Dass Produktion nur stattfindet, wenn sie »sich rentiert«, wenn sie also einen bilanziellen Zuwachs zeitigt, bedeutet: Der maßgebliche Wohlstand im heutigen Wirtschaftssystem besteht nicht in den produzierten Gütern, sondern im Wachstum von Kapitalsummen, die sich in Luft auflösen, wenn dieses Wachstum ausbleibt. Daher gilt schon die 0,1 Prozent Schrumpfung der Wirtschaftsleistung im 2. Quartal als eine kleine Katastrophe, der Arbeitslosigkeit und sinkende Steuereinnahmen folgen können.

Geht »grünes« Wachstum?

Dieser Zwang zum Wachstum wird in der Klimadebatte einerseits als Hunger »der Menschen« nach immer mehr naturalisiert, ansonsten aber stillschweigend akzeptiert. Dass Kapitalwachstum nicht notwendig identisch ist mit dem Wachstum des Stoff-, Energie- und Umweltverbrauchs, machen sich die Vertreter eines »grünen« Wachstums zu Nutze und setzen auf Entkopplung: Die Unternehmen sollen weiter verdienen und expandieren, aber mit weniger CO2-Ausstoß, durch den Verkauf »grüner« Produkte und den Einsatz »sauberer« Produktionsverfahren. Zwar basiert der existierende Reichtum auf einer gigantischen Schädigung der Natur. Technologie und Innovation aber sollen gewährleisten, dass dieser Reichtum sich weiter reproduziert und vermehrt, aber ohne die ökologischen Konsequenzen.

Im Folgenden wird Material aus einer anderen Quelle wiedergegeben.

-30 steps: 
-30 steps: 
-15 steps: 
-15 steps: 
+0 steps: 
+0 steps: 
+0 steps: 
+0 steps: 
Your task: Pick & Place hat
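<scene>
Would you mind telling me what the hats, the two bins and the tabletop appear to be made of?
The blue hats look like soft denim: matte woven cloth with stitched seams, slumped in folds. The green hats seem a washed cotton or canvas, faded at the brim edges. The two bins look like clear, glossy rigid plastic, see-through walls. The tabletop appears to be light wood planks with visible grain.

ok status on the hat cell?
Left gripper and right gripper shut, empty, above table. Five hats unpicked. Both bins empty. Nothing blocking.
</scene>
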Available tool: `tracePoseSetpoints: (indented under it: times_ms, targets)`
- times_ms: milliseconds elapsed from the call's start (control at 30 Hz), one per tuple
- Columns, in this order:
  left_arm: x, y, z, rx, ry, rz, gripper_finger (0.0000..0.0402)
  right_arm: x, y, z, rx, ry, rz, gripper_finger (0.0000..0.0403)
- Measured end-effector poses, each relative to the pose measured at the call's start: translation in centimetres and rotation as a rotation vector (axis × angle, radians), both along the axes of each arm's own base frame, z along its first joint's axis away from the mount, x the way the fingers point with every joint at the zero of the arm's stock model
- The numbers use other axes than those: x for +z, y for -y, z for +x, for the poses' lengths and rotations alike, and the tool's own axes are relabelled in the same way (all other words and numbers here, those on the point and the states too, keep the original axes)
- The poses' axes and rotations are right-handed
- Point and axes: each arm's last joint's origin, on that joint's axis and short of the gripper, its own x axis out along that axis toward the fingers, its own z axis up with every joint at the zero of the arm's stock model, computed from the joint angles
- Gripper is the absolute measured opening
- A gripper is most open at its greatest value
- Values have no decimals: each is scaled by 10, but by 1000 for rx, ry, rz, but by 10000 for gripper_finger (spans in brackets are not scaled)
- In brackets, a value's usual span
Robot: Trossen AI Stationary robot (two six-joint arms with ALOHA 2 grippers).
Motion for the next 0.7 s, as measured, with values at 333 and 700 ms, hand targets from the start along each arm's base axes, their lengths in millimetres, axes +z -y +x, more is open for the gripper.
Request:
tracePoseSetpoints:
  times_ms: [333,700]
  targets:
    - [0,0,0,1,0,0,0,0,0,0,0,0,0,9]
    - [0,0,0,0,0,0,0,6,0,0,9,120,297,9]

Theoretisch kann nicht ausgeschlossen werden, dass sich diese Hoffnung erfüllt. In der Praxis jedoch ergibt sich das Problem, dass Klimaschutz Kosten verursacht, und Kosten ein Konkurrenznachteil sind, sowohl für Unternehmen wie für Standorte. »Klimaschutz darf nicht der Wirtschaft schaden«, mahnt daher der zuständige Minister Peter Altmaier, der weiß, dass die Umwelt den Unternehmen als kostengünstige Rohstoffquelle und Schadstoffdeponie dient und dass Umweltschutz ihre Kalkulationen gefährdet. Zum Beispiel die der Autobauer. »Eine unbequeme Wahrheit lautet letztlich, dass die langfristigen Klimaschutzziele eigentlich nur durch deutlich weniger Verkehr erreicht werden können«, schreibt die Deutsche Bank.

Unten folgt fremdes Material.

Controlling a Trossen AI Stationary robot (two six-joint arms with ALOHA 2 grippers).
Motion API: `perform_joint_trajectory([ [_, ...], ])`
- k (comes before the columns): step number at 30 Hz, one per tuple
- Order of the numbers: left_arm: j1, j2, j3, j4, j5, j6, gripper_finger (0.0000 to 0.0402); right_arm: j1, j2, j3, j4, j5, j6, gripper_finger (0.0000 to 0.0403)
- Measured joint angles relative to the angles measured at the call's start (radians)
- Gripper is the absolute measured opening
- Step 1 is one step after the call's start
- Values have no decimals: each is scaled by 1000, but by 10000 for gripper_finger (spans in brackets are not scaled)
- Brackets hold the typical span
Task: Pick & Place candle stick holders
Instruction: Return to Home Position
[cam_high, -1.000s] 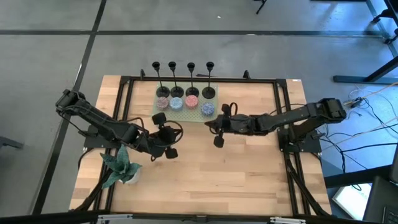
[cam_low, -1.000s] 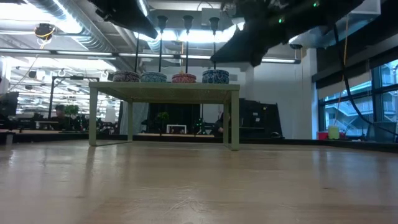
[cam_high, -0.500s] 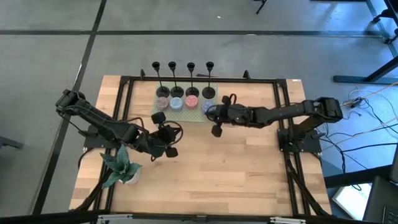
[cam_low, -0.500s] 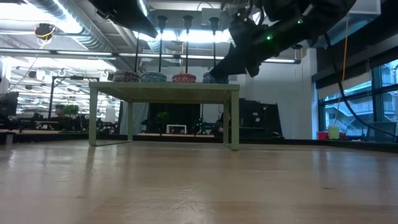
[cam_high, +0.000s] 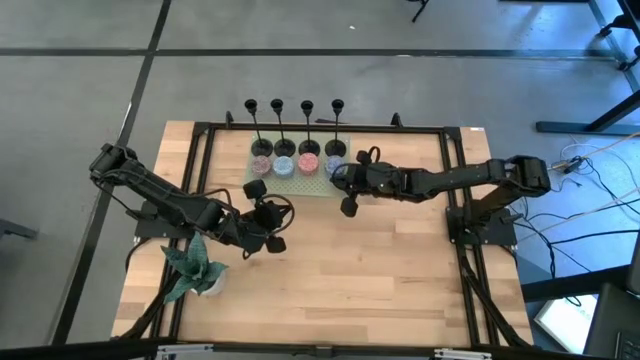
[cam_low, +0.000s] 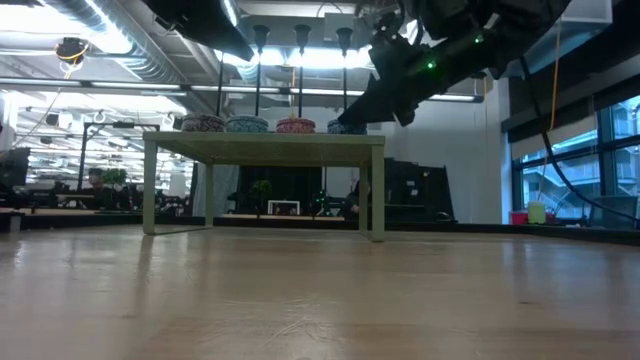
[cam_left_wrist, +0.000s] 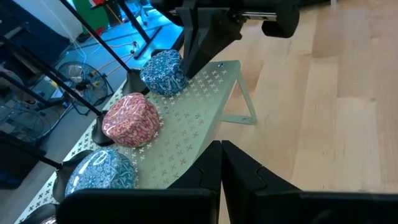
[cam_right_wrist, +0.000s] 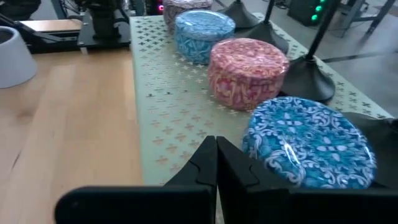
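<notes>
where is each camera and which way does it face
High view: overhead, straight down on the wooden table; both arms show.
Low view: table-top height, level towards the pale green shelf; arms above.
Left wrist view: past shut left gripper to the shelf.
Right wrist view: shut right gripper beside dark blue patterned candle.
Wrist views share that candle.

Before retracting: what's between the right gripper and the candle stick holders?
The row of candles on the shelf; the dark blue candle sits nearest the right gripper, in the right wrist view.
</notes>
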Motion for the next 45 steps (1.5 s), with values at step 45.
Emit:
perform_joint_trajectory([
  [45,-269,-683,-301,-27,29,43,2,388,-932,-313,-352,-17,-92,7],
])
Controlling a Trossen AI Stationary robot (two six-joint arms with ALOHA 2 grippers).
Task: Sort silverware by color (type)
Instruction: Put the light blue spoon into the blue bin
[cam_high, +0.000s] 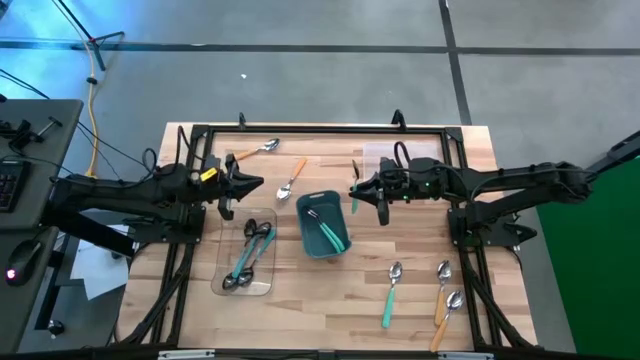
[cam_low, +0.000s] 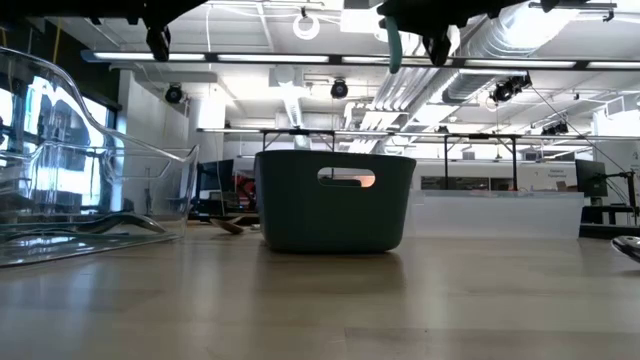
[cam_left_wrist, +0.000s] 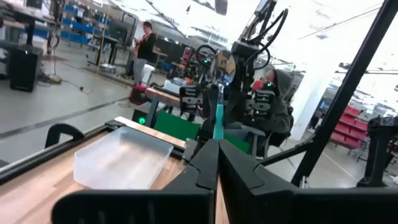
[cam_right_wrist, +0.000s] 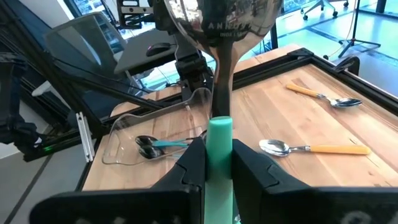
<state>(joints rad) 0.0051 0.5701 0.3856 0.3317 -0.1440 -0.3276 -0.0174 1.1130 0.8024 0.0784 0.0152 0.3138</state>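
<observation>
- Your right gripper hangs in mid-air just right of centre in the high view, above the table and up-right of the teal bin.
- Its fingers are pinched on a teal-handled spoon. In the right wrist view the shiny bowl stands up past the fingertips, with the teal handle squeezed between them.
- Your left gripper sits left of centre in the high view, above the top end of the clear tray. Its fingers are pressed together with nothing between them.
- That clear tray holds a few spoons with dark or silver bowls, one with a teal handle, lying lengthwise.
- Inside the teal bin you can see teal handles leaning against the wall.
- Top of the table in the high view: two orange-handled spoons, one near the upper left edge, one slanting just above the bin.
- Lower right of the high view: a teal-handled spoon lies alone, and just to its right two orange-handled spoons lie close together.
- A second clear tray shows in the left wrist view on the wood near the table's frame; you cannot tell whether it holds anything.
- In the low view the bin stands mid-frame, and both grippers hang at the top edge.
- People are in the room beyond the table in the left wrist view, one standing far off and one in a hood behind the right arm.
</observation>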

Ob die große »Transformation« zu einem »grünen Kapitalismus« gelingt, ist daher völlig unklar und untersteht auch nicht der Kontrolle von Politikern und Unternehmern. Technisch ist der Klimaschutz zwar kein Rätsel. Das Problem ist jedoch, wie er profitabel gemacht werden kann. Ökonomen stellen zwar kühne Berechnungen an, wie sich Klimaschutz lohnen könnte. Sie versuchen auszurechnen, wie hoch ein CO2-Preis sein müsste, der den Unternehmen Kosten beschert, sie daher zu Innovationen anregt, die den CO2-Ausstoß auf das politisch gesetzte Maß senken und gleichzeitig die Produktion rentabler machen, wodurch Deutschland zur Klimatechnologie-Exportnation wird und die Wirtschaftsleistung steigt. Doch sind dies oft die gleichen Ökonomen, die eine Wirtschaftskrise nicht einmal erkennen, wenn sie vor der Tür steht. Umso spekulativer sind Projektionen über Jahrzehnte hinweg unter der Annahme revolutionärer Technologiesprünge, die noch gar nicht stattgefunden haben.

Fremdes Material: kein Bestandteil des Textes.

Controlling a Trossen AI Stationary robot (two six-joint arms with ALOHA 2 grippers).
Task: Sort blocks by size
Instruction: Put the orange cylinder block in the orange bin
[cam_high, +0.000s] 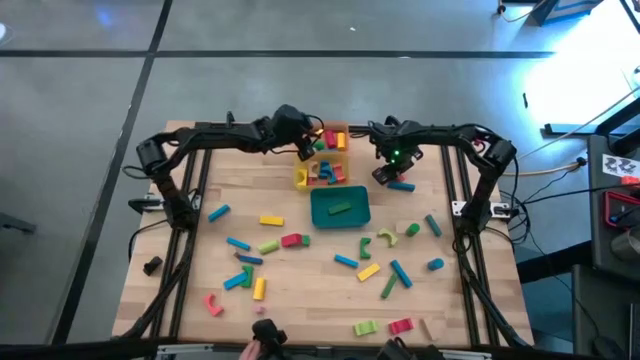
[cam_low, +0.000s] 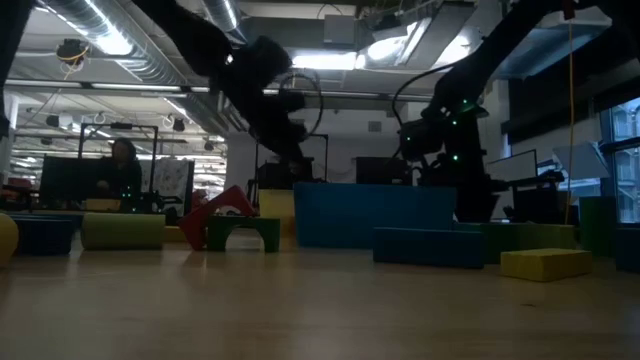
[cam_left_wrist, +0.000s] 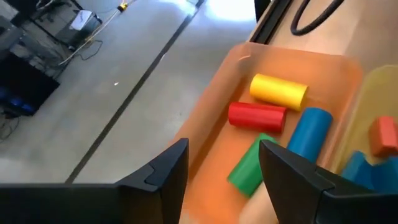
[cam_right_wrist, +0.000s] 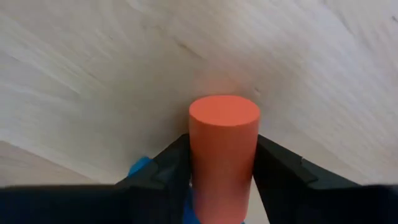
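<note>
My right gripper is right of the trays and shut on an orange-red cylinder block above the wooden table, beside a blue block. My left gripper is open and empty at the orange tray, which holds yellow, red, green and blue cylinders lying on their sides. Many more blocks lie scattered on the table's near half. My right gripper pinches the orange-red cylinder by its round side between its two fingers. The cylinder lies along the fingers and sticks out past their tips. Its flat free end faces the table and is clear of it.
A yellow tray with blocks sits just nearer than the orange one, and a teal tray with a green block sits nearer still. Arm frames run down both table sides. A person sits far off in the room.
</note>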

Die Realität besteht also nicht im Kampf »der Menschheit« um das Klima, sondern im Kampf der Standorte darum, wer die Kosten des Klimaschutzes zu tragen hat und wer die Früchte ernten wird. Diesem Kampf wird meist die Schuld dafür gegeben, dass es mit dem Klimaschutz kaum vorangeht. Doch spiegelt dieses politische Ringen lediglich die ökonomische Konkurrenz um Kosten und Erträge, um Anteile am Kapitalwachstum, das alle brauchen. Ob so das Klima »gerettet« wird, scheint derzeit eher unwahrscheinlich. Denn die sicheren Kosten und die unsicheren Erträge des Klimaschutzes führen stets dazu, dass bestenfalls nur das Nötigste unternommen wird - und vielleicht nicht einmal das. Der Klimawandel bleibt uns wohl erhalten.